Hi @fivetran-joemarkiewicz Thanks for the quick respons and good details.

The full log for the SEVERE says: {"reason":"java.lang.Exception: Authentication failure. Reconnect the connector with the latest username and password","taskType":"reconnect","status":"FAILURE_WITH_TASK"}

For full transparency in my query above I've removed all the logs with WARNING as eventtype, they are also included in the model fivetran_log__connector_status. The reason why I've removed those events is because we are right now drowning in those events. We are approx. getting 60 of these warnings per second: {"type":"table_excluded_by_system","message":"salesforce_icrm_prod.<TABLE> has been Excluded by system. Reason : Not queryable"}

carlioth commented 2 years ago

Update: We are now seeing the same behaviour but for another connector. This time the error is: {"reason":"com.fivetran.core.PrimaryKeyContainsNull: Null primary key found while syncing table ***** Looking at the logs we are getting the same once, first sync_start , then the Severe log, and then sync_end

fivetran-joemarkiewicz commented 2 years ago

Thanks for these detailed updates! I am still looking into this, but hopefully will come to a conclusion soon. I will keep you updated on my end!

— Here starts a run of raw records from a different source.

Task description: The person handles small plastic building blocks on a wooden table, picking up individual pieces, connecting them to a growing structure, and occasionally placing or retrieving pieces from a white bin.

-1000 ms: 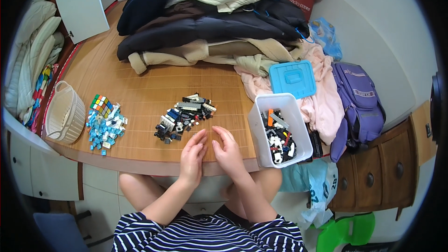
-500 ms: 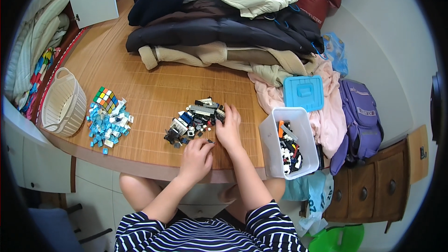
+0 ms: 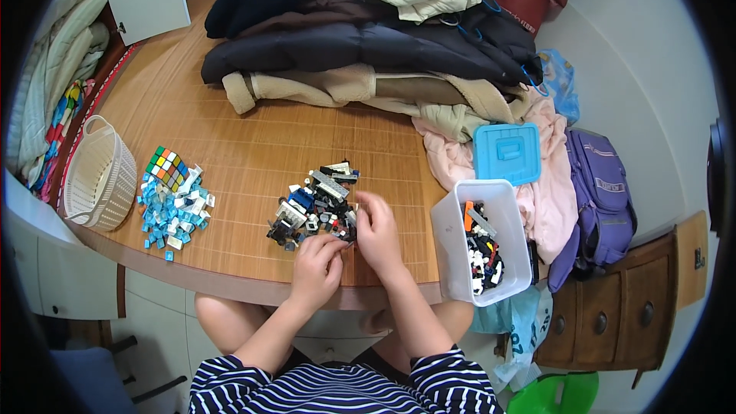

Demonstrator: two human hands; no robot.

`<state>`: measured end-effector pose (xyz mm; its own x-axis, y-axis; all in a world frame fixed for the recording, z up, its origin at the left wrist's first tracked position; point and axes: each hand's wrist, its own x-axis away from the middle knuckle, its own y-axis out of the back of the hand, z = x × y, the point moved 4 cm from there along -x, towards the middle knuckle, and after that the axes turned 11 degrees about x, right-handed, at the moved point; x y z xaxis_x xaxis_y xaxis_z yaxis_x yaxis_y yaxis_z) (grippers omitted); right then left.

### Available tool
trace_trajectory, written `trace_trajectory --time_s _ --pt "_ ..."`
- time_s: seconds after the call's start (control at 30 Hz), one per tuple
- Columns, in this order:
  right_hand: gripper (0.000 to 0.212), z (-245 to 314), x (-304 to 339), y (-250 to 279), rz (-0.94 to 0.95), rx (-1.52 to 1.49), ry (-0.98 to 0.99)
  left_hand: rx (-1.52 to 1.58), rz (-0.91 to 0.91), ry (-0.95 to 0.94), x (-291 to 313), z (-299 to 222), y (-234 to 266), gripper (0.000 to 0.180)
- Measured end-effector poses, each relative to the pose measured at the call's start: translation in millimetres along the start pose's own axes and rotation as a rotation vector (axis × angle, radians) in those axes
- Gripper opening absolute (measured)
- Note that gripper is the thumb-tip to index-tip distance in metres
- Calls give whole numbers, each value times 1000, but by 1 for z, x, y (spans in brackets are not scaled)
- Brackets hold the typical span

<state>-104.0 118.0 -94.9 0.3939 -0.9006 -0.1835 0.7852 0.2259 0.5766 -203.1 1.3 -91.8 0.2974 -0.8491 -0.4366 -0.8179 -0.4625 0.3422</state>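
Note:
A heap of mixed building bricks [image 3: 313,207], mostly black, grey and white with some blue, lies on the bamboo mat in front of me. At its near edge my left hand [image 3: 316,268] is closed, thumb and fingers pinching what looks like a small dark brick at their tips. My right hand [image 3: 378,236] rests on its edge along the heap's right side, fingers curved and apart from the thumb, with nothing plainly held. Its palm side and the bricks against it are partly hidden.
Left stand a puzzle cube [image 3: 166,168], a pile of blue and white bricks [image 3: 175,211] and a cream basket [image 3: 100,176]. Right is a clear bin [image 3: 445,241] holding bricks, with a blue lid [image 3: 507,153] behind it. Folded coats [image 3: 368,50] line the back.
My right hand has moved in toward the left hand and nearer to me, and the heap's right side now sits closer together. My left hand stays pinched near the heap's front.

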Motion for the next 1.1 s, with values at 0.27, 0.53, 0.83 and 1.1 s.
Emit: trace_trajectory --time_s 0.27,0.53,0.83,1.1 --pt "44 -13 -93 -27 143 88 203 -18 23 -7 -2 -2 -4 17" --pt "45 -12 -69 -35 416 35 282 -15 4 -2 -3 1 -3 16" --pt "47 -3 -3 -23 246 -49 143 -37 -20 -27 1 -3 -2 15" --pt "32 0 29 23 36 -250 -39 -96 -46 28 27 -18 19 20"
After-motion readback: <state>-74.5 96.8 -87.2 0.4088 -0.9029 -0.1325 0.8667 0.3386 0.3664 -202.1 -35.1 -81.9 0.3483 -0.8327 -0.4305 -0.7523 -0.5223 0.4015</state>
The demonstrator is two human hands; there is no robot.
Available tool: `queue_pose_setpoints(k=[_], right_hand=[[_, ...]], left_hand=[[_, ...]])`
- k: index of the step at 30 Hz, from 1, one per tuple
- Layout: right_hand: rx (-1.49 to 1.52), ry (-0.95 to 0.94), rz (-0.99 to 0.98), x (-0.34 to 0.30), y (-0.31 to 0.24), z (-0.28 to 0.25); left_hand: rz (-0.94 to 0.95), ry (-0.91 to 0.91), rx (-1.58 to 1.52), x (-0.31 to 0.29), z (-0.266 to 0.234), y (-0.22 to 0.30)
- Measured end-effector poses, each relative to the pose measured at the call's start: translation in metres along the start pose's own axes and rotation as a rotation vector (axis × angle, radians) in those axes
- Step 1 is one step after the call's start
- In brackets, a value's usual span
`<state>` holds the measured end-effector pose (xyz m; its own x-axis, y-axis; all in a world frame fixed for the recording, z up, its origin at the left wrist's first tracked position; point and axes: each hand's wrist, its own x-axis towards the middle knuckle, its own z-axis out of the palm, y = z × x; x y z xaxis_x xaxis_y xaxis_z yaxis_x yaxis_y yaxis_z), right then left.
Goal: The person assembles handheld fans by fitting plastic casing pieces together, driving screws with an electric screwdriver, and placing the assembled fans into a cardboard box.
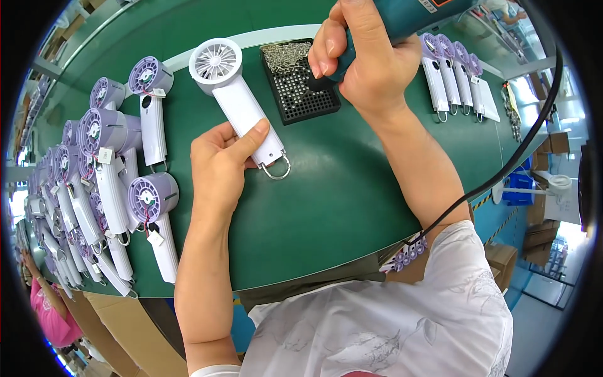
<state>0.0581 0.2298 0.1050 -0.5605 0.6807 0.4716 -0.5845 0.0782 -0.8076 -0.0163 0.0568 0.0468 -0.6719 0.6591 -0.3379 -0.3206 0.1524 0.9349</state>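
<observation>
My left hand (pixel 221 157) is closed around the lower handle of a white handheld fan (pixel 242 110), its round grille pointing away from me and a metal loop at the near end. In my right hand (pixel 377 66) is a teal electric screwdriver (pixel 402 19), gripped from above with its dark nose down over a black screw tray (pixel 308 113). Small screws fill many of the tray's holes, and a loose heap of screws (pixel 286 56) lies at its far end. The driver's tip meets the tray's right part; whether a screw sits on it cannot be made out.
Many purple-and-white fans with bare wires (pixel 100 182) crowd the table's left side. A short row of similar fans (pixel 449 81) lies at the far right. A black cable (pixel 502 173) loops down past my right arm. At the left edge is a person in pink (pixel 53 314).
</observation>
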Motion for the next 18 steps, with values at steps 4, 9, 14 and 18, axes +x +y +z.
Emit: queue_pose_setpoints(k=[4, 9, 14, 18], right_hand=[[-0.024, 0.054, 0.069, 0.002, 0.002, 0.001], [-0.045, 0.052, 0.068, 0.002, 0.006, 0.001], [-0.047, 0.049, 0.073, 0.002, 0.01, 0.0], [-0.045, 0.054, 0.084, 0.002, 0.01, 0.002]], left_hand=[[0.001, -0.001, -0.006, -0.001, 0.001, 0.001], [-0.005, 0.009, 0.01, -0.001, 0.0, 0.0], [-0.01, 0.008, 0.024, 0.0, 0.0, 0.0], [-0.002, 0.009, 0.018, 0.0, 0.001, 0.0]])
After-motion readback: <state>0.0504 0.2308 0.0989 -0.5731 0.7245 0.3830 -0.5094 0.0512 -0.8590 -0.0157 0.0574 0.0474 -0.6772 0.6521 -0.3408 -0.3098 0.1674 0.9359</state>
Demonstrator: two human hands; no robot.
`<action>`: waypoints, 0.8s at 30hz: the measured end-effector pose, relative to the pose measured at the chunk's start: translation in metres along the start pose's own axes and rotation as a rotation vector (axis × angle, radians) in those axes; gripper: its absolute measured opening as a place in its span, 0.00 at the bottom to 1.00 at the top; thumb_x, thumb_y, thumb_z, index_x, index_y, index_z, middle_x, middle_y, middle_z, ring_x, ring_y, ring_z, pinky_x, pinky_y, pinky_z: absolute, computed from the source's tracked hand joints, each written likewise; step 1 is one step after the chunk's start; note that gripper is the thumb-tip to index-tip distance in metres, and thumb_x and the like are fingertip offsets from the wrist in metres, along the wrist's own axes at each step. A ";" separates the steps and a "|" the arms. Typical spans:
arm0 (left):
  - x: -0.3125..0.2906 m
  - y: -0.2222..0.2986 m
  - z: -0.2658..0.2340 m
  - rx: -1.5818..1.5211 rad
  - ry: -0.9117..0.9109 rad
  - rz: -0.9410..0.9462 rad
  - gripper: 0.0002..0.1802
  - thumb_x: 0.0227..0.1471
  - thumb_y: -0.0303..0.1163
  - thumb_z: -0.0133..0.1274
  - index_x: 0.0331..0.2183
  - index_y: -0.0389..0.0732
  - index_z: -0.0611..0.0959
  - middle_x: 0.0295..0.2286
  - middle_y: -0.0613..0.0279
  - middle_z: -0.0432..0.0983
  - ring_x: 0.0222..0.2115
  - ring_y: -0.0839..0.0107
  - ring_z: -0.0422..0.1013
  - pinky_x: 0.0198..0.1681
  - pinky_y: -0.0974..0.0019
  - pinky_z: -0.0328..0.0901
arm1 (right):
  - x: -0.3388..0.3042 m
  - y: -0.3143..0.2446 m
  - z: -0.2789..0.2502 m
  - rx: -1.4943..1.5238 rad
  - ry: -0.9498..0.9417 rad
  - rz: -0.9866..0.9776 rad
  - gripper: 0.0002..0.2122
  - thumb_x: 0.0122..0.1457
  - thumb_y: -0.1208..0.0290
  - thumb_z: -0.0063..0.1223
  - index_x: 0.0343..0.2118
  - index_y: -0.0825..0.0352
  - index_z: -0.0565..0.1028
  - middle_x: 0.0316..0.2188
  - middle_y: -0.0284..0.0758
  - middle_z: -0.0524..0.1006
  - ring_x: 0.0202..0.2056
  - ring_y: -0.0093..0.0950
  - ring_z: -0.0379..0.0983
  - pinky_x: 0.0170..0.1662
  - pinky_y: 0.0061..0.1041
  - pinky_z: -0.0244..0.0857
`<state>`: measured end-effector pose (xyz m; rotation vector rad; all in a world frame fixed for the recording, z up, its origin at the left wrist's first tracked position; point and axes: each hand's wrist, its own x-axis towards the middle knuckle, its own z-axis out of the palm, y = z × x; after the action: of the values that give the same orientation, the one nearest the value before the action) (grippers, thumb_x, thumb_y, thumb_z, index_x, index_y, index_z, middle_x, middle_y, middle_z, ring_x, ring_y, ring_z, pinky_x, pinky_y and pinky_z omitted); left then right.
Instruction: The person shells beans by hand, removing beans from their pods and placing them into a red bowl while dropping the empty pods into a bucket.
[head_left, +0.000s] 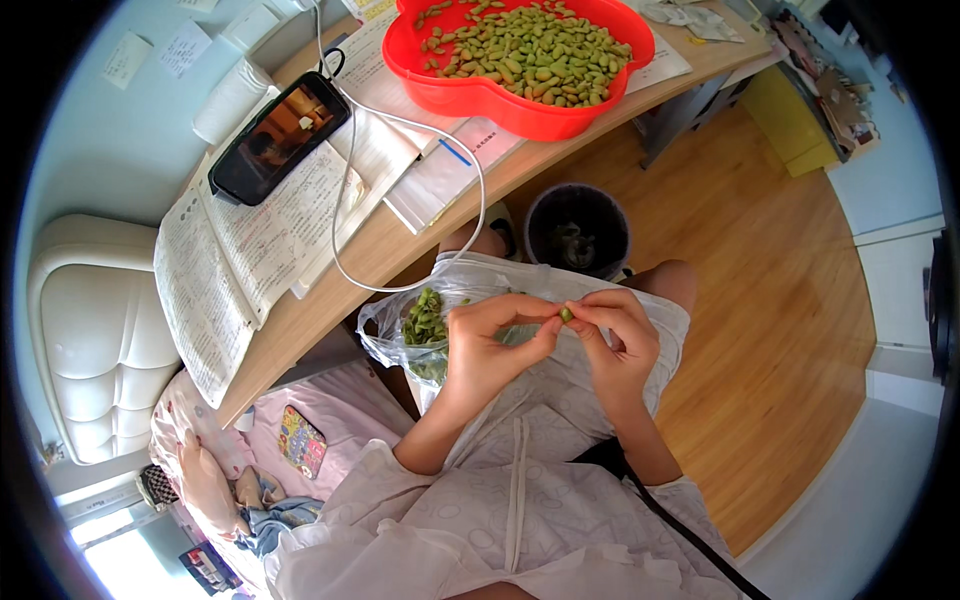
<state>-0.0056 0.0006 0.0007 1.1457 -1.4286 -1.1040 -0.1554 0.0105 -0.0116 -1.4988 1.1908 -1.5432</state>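
Above my lap, the fingertips of both hands meet around a small green bean (567, 315). My left hand (487, 335) pinches it from one side with thumb and forefinger. From the other side, the thumb and fingers of my right hand (622, 335) grip it too. Left of my left hand, a clear plastic bag (378, 335) with green pods (424, 320) rests against my lap, partly hidden by the hand. On the desk ahead stands a red scalloped bowl (470, 98) full of shelled green beans (540, 55).
A dark bin (532, 235) with some scraps in it stands on the wooden floor (740, 330) beyond my knees. The desk (300, 335) holds a propped phone (280, 138), open notebooks (240, 250) and a white cable (481, 190) looping past its edge. Left is a bed (360, 410).
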 end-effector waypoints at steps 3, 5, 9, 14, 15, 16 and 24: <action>-0.001 0.000 0.002 -0.058 0.017 -0.064 0.07 0.42 0.21 0.59 0.29 0.31 0.82 0.27 0.56 0.81 0.30 0.72 0.78 0.34 0.74 0.70 | 0.001 -0.001 -0.002 -0.096 -0.027 0.005 0.09 0.46 0.87 0.58 0.32 0.71 0.80 0.29 0.36 0.76 0.31 0.25 0.73 0.33 0.19 0.69; 0.000 0.001 0.003 -0.076 0.016 -0.089 0.07 0.42 0.21 0.59 0.29 0.31 0.82 0.27 0.57 0.81 0.31 0.72 0.78 0.34 0.74 0.70 | 0.000 0.002 -0.001 -0.124 -0.021 -0.009 0.09 0.46 0.86 0.58 0.32 0.71 0.80 0.30 0.37 0.76 0.30 0.25 0.74 0.33 0.18 0.69; 0.000 0.002 0.002 -0.041 0.005 -0.092 0.07 0.42 0.21 0.59 0.29 0.31 0.82 0.27 0.56 0.81 0.32 0.71 0.78 0.34 0.74 0.70 | -0.001 0.006 0.002 -0.171 0.004 -0.074 0.09 0.46 0.86 0.58 0.33 0.72 0.79 0.30 0.37 0.76 0.30 0.25 0.74 0.31 0.18 0.69; 0.000 0.006 0.002 -0.017 -0.005 -0.124 0.07 0.43 0.19 0.57 0.30 0.29 0.82 0.28 0.57 0.80 0.31 0.74 0.77 0.37 0.74 0.70 | -0.001 0.006 0.003 -0.199 0.017 -0.104 0.09 0.47 0.87 0.58 0.33 0.73 0.79 0.30 0.38 0.76 0.30 0.25 0.74 0.31 0.18 0.71; 0.001 0.005 0.002 -0.024 0.002 -0.126 0.07 0.43 0.19 0.57 0.30 0.29 0.82 0.28 0.58 0.80 0.30 0.75 0.77 0.37 0.74 0.70 | -0.001 0.006 0.003 -0.204 0.024 -0.112 0.09 0.47 0.87 0.58 0.33 0.73 0.79 0.30 0.38 0.76 0.30 0.25 0.75 0.32 0.18 0.71; 0.000 0.004 0.002 -0.030 0.009 -0.125 0.07 0.43 0.18 0.56 0.30 0.29 0.83 0.28 0.58 0.81 0.30 0.75 0.77 0.36 0.75 0.70 | -0.001 0.006 0.004 -0.203 0.023 -0.112 0.09 0.47 0.87 0.58 0.33 0.73 0.79 0.30 0.38 0.76 0.30 0.25 0.75 0.32 0.18 0.71; -0.001 -0.002 0.005 -0.007 0.021 -0.117 0.07 0.43 0.20 0.59 0.30 0.31 0.83 0.27 0.57 0.81 0.31 0.72 0.78 0.33 0.74 0.71 | -0.004 0.012 0.005 -0.203 0.043 -0.124 0.10 0.47 0.89 0.57 0.33 0.73 0.79 0.31 0.38 0.76 0.31 0.25 0.75 0.33 0.18 0.73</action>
<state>-0.0102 0.0015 -0.0020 1.2457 -1.3547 -1.1732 -0.1520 0.0093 -0.0241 -1.7064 1.3343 -1.5816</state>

carlioth commented 2 years ago

Any updates on this @fivetran-joemarkiewicz

fivetran-joemarkiewicz commented 2 years ago

Hi @carlioth, I apologize but I do not have a strong update at the time being.

The last movement on my end was working with the product manager for the Fivetran Log connector who believe sync_end events should exist for all connectors (even broken ones). If this is the case, then my team and I will want to update the broken status logic in this package accordingly.

However, the PM was not 100% and as of Friday was looping up with the engineering team to confirm this. I hope to have an update this week!

andersrundberg commented 2 years ago

Hi @fivetran-joemarkiewicz, any updates on this issue?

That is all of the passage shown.